■ Instructions to follow: The listing that follows should be reproduced exactly, line for line.

■ Data excerpt:
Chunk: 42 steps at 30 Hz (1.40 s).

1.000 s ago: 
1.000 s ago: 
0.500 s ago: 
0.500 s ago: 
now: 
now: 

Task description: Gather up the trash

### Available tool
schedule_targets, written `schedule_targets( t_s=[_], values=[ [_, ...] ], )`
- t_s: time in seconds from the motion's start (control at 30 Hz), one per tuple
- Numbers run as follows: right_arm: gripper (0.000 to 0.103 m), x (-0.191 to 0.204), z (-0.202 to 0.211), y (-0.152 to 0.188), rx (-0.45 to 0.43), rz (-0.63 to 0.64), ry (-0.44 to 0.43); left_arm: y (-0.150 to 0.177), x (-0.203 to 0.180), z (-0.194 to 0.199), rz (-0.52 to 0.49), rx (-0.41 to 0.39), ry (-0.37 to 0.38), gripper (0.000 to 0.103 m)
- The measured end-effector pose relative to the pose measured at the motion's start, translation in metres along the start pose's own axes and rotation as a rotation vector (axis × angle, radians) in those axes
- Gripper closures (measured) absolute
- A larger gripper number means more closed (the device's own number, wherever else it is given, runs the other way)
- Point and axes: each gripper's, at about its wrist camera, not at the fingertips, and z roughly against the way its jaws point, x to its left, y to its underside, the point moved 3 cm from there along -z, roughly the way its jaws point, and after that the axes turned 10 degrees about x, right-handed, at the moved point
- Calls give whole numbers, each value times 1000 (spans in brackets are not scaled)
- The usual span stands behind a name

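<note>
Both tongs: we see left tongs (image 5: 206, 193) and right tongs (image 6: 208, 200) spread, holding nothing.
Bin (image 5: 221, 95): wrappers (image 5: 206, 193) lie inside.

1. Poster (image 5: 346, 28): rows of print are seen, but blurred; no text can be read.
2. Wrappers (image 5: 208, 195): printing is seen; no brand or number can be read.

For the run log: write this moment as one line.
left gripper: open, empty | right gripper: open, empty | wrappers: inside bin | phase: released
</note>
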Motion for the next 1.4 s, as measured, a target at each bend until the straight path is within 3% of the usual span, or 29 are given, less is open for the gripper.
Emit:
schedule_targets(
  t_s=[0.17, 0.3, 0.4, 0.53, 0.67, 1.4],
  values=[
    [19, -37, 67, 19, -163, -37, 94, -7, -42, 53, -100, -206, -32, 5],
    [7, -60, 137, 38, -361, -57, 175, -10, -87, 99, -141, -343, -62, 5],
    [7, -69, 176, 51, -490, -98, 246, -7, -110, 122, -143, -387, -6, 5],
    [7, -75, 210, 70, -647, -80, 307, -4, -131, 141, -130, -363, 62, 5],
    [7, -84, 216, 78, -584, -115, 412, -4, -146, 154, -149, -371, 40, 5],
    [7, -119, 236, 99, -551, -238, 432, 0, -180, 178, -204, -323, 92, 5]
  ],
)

■ Final answer:
Chunk: 42 steps at 30 Hz (1.40 s).

1.000 s ago: 
1.000 s ago: 
0.500 s ago: 
0.500 s ago: 
now: 
now: 

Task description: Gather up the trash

### Available tool
schedule_targets, written `schedule_targets( t_s=[_], values=[ [_, ...] ], )`
- t_s: time in seconds from the motion's start (control at 30 Hz), one per tuple
- Numbers run as follows: right_arm: gripper (0.000 to 0.103 m), x (-0.191 to 0.204), z (-0.202 to 0.211), y (-0.152 to 0.188), rx (-0.45 to 0.43), rz (-0.63 to 0.64), ry (-0.44 to 0.43); left_arm: y (-0.150 to 0.177), x (-0.203 to 0.180), z (-0.194 to 0.199), rz (-0.52 to 0.49), rx (-0.41 to 0.39), ry (-0.37 to 0.38), gripper (0.000 to 0.103 m)
- The measured end-effector pose relative to the pose measured at the motion's start, translation in metres along the start pose's own axes and rotation as a rotation vector (axis × angle, radians) in those axes
- Gripper closures (measured) absolute
- A larger gripper number means more closed (the device's own number, wherever else it is given, runs the other way)
- Point and axes: each gripper's, at about its wrist camera, not at the fingertips, and z roughly against the way its jaws point, x to its left, y to its underside, the point moved 3 cm from there along -z, roughly the way its jaws point, and after that the axes turned 10 degrees about x, right-handed, at the moved point
- Calls give whole numbers, each value times 1000 (spans in brackets are not scaled)
- The usual span stands behind a name

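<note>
Both tongs: we see left tongs (image 5: 206, 193) and right tongs (image 6: 208, 200) spread, holding nothing.
Bin (image 5: 221, 95): wrappers (image 5: 206, 193) lie inside.

1. Poster (image 5: 346, 28): rows of print are seen, but blurred; no text can be read.
2. Wrappers (image 5: 208, 195): printing is seen; no brand or number can be read.

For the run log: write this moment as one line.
left gripper: open, empty | right gripper: open, empty | wrappers: inside bin | phase: released
</note>
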Motion for the next 1.4 s, as measured, a target at each bend until the straight path is within 3% of the usual span, or 29 are given, less is open for the gripper.
Emit:
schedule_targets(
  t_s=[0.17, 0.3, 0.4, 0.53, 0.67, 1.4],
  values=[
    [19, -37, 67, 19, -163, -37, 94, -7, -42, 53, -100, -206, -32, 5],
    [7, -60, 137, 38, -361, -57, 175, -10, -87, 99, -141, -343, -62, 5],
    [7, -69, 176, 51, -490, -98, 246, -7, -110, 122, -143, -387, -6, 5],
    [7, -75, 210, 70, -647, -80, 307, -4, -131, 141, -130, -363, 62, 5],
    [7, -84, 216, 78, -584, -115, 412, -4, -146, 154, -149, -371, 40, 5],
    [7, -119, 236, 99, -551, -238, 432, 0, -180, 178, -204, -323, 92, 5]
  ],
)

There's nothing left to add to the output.